Problem to solve: Only the lines of the data holding the string "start" need to be returned.

^^^^^^^^

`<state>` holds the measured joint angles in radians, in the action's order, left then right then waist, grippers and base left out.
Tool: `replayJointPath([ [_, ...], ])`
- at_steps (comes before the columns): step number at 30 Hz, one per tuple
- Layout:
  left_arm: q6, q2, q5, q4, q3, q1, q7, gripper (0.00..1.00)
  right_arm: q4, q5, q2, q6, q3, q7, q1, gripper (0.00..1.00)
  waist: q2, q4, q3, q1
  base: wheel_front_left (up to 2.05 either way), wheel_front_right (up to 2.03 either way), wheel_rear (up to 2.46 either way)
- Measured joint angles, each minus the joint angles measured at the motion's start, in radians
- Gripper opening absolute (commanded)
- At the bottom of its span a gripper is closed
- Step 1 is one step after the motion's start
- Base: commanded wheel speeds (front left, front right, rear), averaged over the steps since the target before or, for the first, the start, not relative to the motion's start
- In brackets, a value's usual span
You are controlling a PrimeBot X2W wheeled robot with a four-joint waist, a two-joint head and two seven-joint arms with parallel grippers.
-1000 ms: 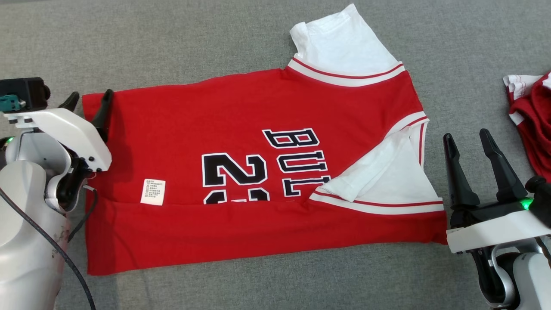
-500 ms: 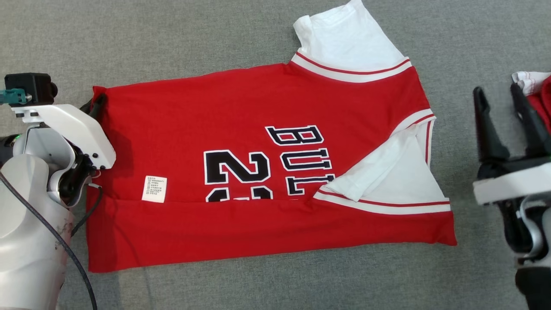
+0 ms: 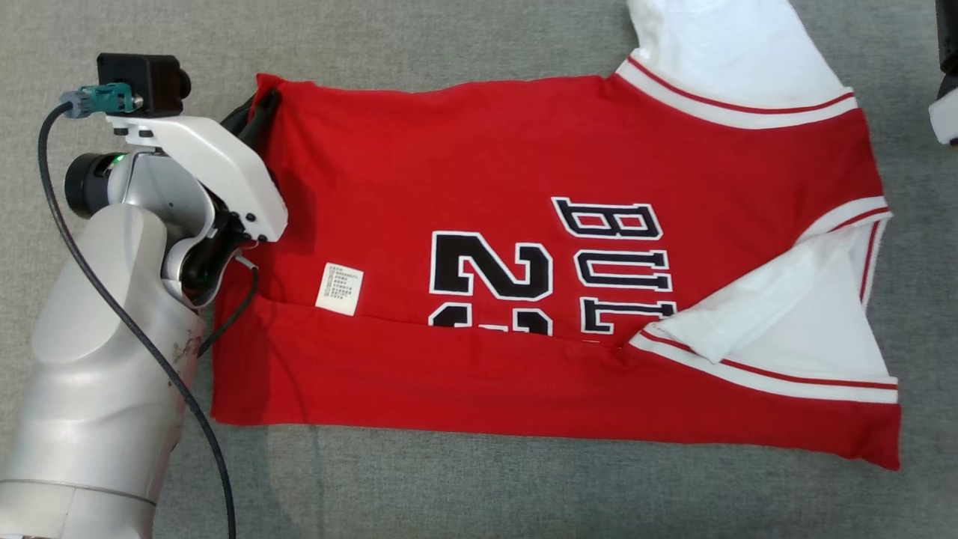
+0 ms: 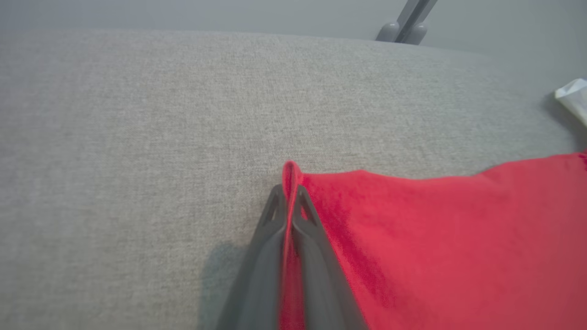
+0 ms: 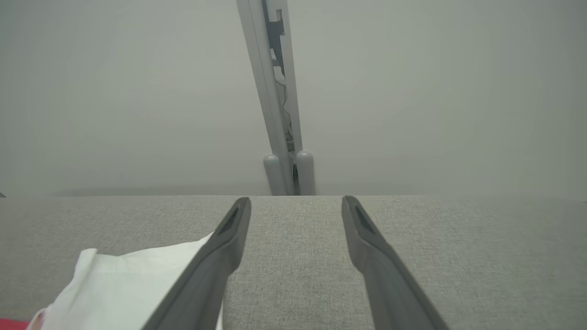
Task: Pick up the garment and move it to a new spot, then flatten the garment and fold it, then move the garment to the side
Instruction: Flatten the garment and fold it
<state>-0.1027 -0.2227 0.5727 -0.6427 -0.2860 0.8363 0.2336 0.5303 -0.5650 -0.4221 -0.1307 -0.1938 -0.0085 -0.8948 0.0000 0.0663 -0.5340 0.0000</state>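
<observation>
The garment (image 3: 524, 187) is a red jersey with white sleeves and black lettering, lying flat on the grey cloth surface with its near strip folded over. My left gripper (image 3: 263, 105) sits at the jersey's far left corner. In the left wrist view the left gripper (image 4: 288, 189) is shut on the garment (image 4: 435, 238), a ridge of red cloth pinched between the fingers. My right gripper (image 5: 296, 201) stands open over bare grey cloth, with a white sleeve (image 5: 124, 284) just left of its left finger. A bit of the right arm (image 3: 944, 112) shows at the head view's far right edge.
A white care label (image 3: 339, 287) lies on the jersey's left half. Beyond the surface's far edge rises a grey metal post (image 5: 279, 137), also seen as the post (image 4: 406, 20) in the left wrist view. Grey cloth (image 3: 449, 494) stretches in front of the jersey.
My left gripper has shut on the jersey's far left corner. The right gripper has gone up and away to the right, staying open. The head camera has shifted, so the whole picture slid.
</observation>
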Motion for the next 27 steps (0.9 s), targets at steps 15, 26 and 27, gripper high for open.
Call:
replayJointPath([
  [15, -0.020, 0.066, 0.002, -0.017, -0.066, 0.096, -0.065, 0.00, 0.170, -0.195, -0.087, 0.000, -0.400, 0.220, -0.280, 1.00, 0.0000, 0.105, -0.099, 0.0000, 0.00, 0.00, 0.00],
  [26, -0.024, 0.064, 0.047, -0.047, -0.070, 0.113, -0.108, 0.00, 0.118, -0.391, -0.148, 0.000, -0.530, 0.197, -0.333, 0.00, 0.0000, 0.101, -0.097, 0.0000, 0.00, 0.00, 0.00],
  [27, -0.024, 0.061, 0.052, -0.046, -0.069, 0.111, -0.111, 0.00, 0.100, -0.410, -0.159, 0.000, -0.540, 0.193, -0.333, 0.00, 0.0000, 0.099, -0.094, 0.0000, 0.00, 0.00, 0.00],
])
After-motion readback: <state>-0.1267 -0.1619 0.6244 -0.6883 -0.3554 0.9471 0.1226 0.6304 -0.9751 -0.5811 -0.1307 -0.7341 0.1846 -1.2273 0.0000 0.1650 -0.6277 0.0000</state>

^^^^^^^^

Response to the exercise:
- Measured joint angles, each minus the joint angles measured at the motion's start, in radians
- Step 1 is one step after the motion's start
- Base: commanded wheel speeds (front left, front right, rear), averaged over the steps since the target before or, for the first, the start, not relative to the motion's start

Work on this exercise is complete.